*DATA SEGMENT:*
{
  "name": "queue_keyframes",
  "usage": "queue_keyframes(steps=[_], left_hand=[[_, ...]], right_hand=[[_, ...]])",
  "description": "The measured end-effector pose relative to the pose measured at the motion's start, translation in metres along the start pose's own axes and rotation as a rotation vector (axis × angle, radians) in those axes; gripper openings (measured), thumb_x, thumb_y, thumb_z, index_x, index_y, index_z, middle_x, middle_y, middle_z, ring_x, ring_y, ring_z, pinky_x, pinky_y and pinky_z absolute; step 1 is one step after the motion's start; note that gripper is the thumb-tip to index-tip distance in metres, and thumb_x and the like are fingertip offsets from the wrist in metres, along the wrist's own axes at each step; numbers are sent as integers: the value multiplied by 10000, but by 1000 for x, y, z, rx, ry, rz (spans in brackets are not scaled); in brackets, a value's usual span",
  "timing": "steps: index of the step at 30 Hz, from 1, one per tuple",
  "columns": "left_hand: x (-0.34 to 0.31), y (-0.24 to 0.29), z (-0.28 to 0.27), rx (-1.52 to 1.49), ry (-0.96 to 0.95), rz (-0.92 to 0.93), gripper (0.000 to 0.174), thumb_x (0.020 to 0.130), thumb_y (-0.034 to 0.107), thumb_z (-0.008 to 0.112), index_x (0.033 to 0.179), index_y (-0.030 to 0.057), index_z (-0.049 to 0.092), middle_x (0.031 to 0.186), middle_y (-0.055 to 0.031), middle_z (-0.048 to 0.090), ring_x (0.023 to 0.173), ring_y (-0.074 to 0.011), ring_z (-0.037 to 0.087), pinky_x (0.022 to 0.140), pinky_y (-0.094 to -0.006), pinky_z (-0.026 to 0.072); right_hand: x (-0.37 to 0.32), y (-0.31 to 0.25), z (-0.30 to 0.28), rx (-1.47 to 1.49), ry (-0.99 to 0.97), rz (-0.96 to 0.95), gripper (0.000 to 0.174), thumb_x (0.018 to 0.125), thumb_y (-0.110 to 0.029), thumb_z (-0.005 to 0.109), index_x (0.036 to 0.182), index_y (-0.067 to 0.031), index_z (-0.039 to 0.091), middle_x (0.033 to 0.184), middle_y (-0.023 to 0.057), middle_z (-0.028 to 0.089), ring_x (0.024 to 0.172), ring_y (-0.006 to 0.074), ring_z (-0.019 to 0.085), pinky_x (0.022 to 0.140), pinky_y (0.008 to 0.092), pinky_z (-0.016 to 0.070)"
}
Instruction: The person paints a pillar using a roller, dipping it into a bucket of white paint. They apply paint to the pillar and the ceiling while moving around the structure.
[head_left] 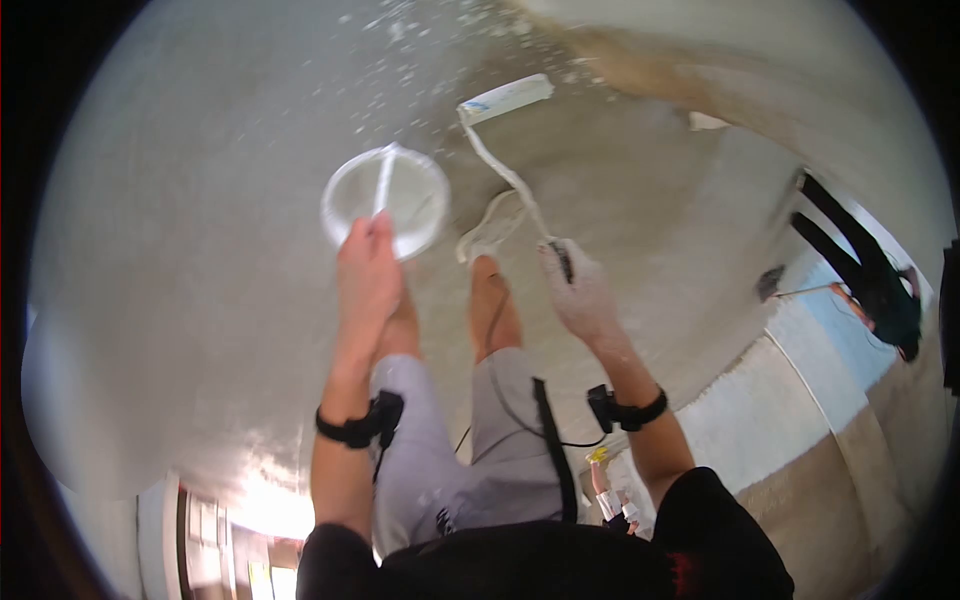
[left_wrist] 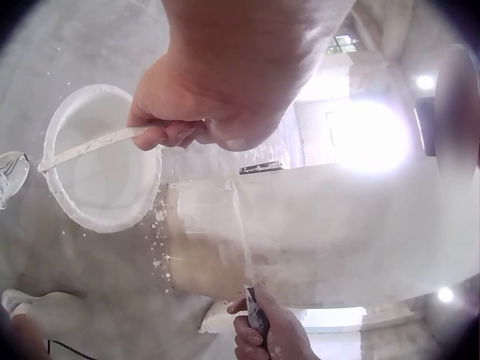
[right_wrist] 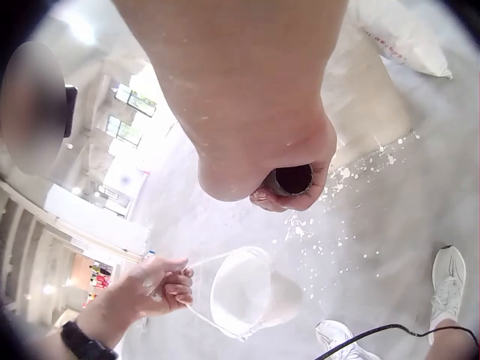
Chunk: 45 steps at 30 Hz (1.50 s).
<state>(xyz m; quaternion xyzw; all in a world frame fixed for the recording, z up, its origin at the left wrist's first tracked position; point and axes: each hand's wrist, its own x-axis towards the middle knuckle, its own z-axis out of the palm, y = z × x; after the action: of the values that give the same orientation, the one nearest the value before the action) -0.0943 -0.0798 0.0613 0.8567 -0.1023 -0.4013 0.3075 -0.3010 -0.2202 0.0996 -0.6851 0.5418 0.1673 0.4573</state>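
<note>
The left hand [head_left: 368, 275] is gripping the thin paint-caked handle [head_left: 382, 185] of the round white plastic paint bucket [head_left: 343, 200], hanging straight beneath it; the right hand [head_left: 580, 295] is clutching the long-stemmed white paint roller [head_left: 510, 97], its stem pointing forward, away from the body.

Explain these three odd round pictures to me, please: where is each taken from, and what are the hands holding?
No machine here: a person wears three cameras. The head view looks down from the head; the other two sit on wrist straps, each watching its own hand. The left hand grips the thin handle of a white bucket. The right hand grips the dark end of a long paint roller, whose head reaches out ahead. Below lies a grey floor with white splashes, and the person's pale shoe.
</note>
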Motion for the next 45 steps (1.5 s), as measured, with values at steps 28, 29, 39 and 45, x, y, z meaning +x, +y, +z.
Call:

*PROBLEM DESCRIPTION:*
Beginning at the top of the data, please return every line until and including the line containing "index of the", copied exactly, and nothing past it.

*RESULT OF THIS TASK:*
{
  "name": "queue_keyframes",
  "usage": "queue_keyframes(steps=[_], left_hand=[[_, ...]], right_hand=[[_, ...]])",
  "description": "The measured end-effector pose relative to the pose measured at the motion's start, translation in metres along the start pose's own axes and rotation as a rotation vector (axis × angle, radians) in those axes; gripper openings (measured), thumb_x, thumb_y, thumb_z, index_x, index_y, index_z, middle_x, middle_y, middle_z, ring_x, ring_y, ring_z, pinky_x, pinky_y and pinky_z absolute; step 1 is one step after the motion's start; note that gripper is the thumb-tip to index-tip distance in metres, and thumb_x and the like are fingertip offsets from the wrist in metres, along the wrist's own axes at each step; numbers are sent as integers: the value multiplied by 10000, but by 1000 for x, y, z, rx, ry, rz (spans in brackets are not scaled); in brackets, a value's usual span",
  "timing": "steps: index of the step at 30 Hz, from 1, one per tuple",

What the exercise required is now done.